しかし、好調期は長くは続かなかった。2020年初めには不正会計をしていた事実が暴露され、株価は暴落。時価総額はピーク時の120億ドル(約1兆3200億円)から数億ドル(数百億円)にまで落ち込んだ。上場からわずか13カ月後の同年6月末、ナスダック市場への上場を廃止している。

一般消費者からの支持は変わらず

luckin coffeeが上場廃止となり、一般消費者が心配したのは、luckin coffeeの店舗はなくなってしまうのか、あの安くておいしいコーヒーは飲めなくなってしまうのかという点だった。当時、luckin coffeeの公式アカウントは、「中国全土の4000店舗はこれまで通り営業する」と発表している。

luckin coffee上場廃止に対する受け止め方は、資本市場と一般消費者では異なる。一般消費者は不正会計が明るみに出たからといってluckin coffeeに対する信用を失うわけではない。一般消費者はluckin coffeeの価格や値引き戦略に惹きつけられているのであり、不正会計は遠い世界の出来事だ。食品安全など消費者に直接関係する要因でない限り、上場廃止になったからといって心理的に抵抗を感じるわけでもない。だからこそluckin coffeeも営業を継続できている。

ただし、luckin coffeeは上場廃止後に事業戦略を改め、出店ペースを緩めるほか、値引き戦略や商品開発、マーケティングなどでも調整を図っている。

値引き戦略では、値引き幅、クーポン券の発行枚数とも以前より控えめになった。値下げ価格に下限を設け、店舗運営の健全化を図った結果、6割の店舗が黒字化するなど明らかな効果が現れている。

商品開発では、ココナッツミルクを使ったラテなどの新商品を発表し、独特な味わいで消費者の心を掴んだ。マーケティングでは、次世代アイドルを発掘する人気リアリティ番組で話題をさらった利路修(リルーシュ)を起用し、短文投稿サイト微博(Weibo)や動画共有サイトビリビリ動画(bilibili)で注目を集めている。

資本市場からの信頼も回復

luckin coffeeは中国市場でいまだ前途洋々だ。国内コーヒー市場のポテンシャルに目をつけたITジャイアントたちも次々と有望なブランドに投資をしている。テンセントはカナダ系のTim Hortonsに、バイトダンス(字節跳動)は上海発のMANNER COFFEEに出資しており、 luckin coffeeも今年4月に大鉦資本(Centrium Capital)および愉悦資本(Joy Capital)から合計2億5000万ドル(約270億円)の出資を受けている。

2019年末時点でluckin coffeeは4507の直営店を運営し、店舗数を最大の武器にしてきた。
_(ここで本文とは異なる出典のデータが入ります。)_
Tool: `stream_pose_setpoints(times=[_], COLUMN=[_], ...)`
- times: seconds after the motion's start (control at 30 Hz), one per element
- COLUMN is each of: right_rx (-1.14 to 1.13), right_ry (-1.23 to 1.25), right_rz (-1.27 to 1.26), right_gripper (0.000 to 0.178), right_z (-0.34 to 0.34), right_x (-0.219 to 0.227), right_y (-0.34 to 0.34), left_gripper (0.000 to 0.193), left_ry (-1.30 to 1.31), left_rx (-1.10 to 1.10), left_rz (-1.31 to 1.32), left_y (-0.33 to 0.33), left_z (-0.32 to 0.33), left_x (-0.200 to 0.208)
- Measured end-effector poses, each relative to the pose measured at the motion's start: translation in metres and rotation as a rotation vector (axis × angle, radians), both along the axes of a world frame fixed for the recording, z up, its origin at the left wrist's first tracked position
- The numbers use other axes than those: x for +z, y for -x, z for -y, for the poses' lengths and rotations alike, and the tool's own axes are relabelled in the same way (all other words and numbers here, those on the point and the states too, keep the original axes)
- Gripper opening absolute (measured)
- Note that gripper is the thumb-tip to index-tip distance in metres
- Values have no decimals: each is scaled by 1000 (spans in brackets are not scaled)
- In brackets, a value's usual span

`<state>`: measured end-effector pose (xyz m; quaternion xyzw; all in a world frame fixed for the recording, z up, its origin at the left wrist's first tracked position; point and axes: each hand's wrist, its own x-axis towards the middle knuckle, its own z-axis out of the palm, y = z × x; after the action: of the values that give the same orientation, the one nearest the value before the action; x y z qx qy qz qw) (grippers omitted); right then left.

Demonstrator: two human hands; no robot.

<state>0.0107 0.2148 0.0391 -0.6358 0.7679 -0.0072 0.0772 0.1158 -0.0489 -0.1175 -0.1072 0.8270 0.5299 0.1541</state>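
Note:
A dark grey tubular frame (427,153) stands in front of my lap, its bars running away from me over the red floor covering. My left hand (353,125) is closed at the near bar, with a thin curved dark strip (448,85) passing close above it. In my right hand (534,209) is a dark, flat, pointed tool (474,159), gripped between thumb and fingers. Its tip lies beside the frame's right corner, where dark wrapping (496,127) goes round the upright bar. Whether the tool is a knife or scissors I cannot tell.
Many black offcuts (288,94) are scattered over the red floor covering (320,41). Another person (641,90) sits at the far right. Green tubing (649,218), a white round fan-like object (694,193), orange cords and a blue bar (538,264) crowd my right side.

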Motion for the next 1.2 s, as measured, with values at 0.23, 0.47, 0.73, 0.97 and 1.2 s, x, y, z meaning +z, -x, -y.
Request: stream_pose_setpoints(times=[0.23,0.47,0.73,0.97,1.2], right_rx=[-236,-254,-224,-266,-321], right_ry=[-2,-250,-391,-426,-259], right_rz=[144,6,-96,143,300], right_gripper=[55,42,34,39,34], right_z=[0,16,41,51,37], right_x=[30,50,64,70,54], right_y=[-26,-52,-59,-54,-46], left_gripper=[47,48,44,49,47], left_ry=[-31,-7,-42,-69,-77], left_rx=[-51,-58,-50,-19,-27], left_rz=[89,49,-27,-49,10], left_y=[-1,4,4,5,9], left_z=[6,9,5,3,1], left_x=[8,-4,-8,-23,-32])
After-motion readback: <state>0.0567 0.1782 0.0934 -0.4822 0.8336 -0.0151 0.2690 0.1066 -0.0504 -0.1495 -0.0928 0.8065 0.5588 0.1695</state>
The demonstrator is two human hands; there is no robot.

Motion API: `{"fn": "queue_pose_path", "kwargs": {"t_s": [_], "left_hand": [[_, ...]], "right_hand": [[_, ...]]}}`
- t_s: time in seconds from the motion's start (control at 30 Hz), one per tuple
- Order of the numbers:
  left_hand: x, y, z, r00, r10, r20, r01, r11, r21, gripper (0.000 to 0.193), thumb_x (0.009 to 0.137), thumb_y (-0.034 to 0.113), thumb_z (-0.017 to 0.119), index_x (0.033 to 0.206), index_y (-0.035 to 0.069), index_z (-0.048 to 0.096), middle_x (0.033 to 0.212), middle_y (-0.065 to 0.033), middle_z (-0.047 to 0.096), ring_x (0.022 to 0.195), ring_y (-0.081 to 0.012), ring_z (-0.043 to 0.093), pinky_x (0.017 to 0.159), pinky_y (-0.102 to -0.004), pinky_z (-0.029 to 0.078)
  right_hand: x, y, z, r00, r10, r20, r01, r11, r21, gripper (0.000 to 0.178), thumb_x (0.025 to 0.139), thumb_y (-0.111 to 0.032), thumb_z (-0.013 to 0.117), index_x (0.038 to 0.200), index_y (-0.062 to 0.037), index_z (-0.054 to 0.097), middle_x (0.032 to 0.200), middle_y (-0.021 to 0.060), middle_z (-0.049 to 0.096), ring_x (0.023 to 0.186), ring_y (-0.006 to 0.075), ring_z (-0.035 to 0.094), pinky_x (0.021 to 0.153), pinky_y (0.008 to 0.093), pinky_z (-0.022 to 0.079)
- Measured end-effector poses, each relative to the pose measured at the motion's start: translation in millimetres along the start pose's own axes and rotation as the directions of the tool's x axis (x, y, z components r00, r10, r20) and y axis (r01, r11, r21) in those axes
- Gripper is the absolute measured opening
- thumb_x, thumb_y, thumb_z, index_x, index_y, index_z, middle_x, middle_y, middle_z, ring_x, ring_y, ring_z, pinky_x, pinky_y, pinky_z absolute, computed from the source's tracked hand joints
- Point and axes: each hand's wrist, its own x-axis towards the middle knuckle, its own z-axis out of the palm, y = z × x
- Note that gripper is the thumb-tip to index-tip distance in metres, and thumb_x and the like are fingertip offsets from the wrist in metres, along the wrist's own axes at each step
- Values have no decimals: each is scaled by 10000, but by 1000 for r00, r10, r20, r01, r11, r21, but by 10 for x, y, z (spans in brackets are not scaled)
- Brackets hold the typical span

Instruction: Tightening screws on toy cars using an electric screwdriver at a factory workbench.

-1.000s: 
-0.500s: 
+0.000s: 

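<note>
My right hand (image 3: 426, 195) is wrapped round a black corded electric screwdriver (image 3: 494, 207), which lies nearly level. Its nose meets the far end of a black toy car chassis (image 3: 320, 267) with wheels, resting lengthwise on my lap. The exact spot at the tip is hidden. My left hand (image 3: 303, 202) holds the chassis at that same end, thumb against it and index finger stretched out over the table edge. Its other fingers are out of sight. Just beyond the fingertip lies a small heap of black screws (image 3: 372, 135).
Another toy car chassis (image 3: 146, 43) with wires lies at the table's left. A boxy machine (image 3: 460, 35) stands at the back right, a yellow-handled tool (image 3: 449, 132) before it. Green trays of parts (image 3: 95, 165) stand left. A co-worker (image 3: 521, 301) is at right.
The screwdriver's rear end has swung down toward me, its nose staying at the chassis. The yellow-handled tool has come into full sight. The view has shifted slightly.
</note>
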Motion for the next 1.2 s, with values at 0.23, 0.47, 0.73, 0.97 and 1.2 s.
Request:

他の新興ブランドがこれほどの短期間でluckin coffeeを追い越すことは不可能だろう。資本市場でも「新たなブランドを支援するより、いっそluckin coffeeに投資したほうがよいのでは」との心理が働いており、luckin coffeeが資金調達に成功する大きな理由の一つとなっている。

上場廃止となってもなお生き残っただけでレアケースだ。中国のコーヒー市場はますます競争が厳しくなり、多くのチェーンブランドが急成長して店舗数を増やし、市場シェアを伸ばしていくだろう。一方、luckin coffeeは着実な歩みを進め、既存ユーザーの粘着性を高め続け、後発ブランドが伸びてくる前に守りを固めなければならない。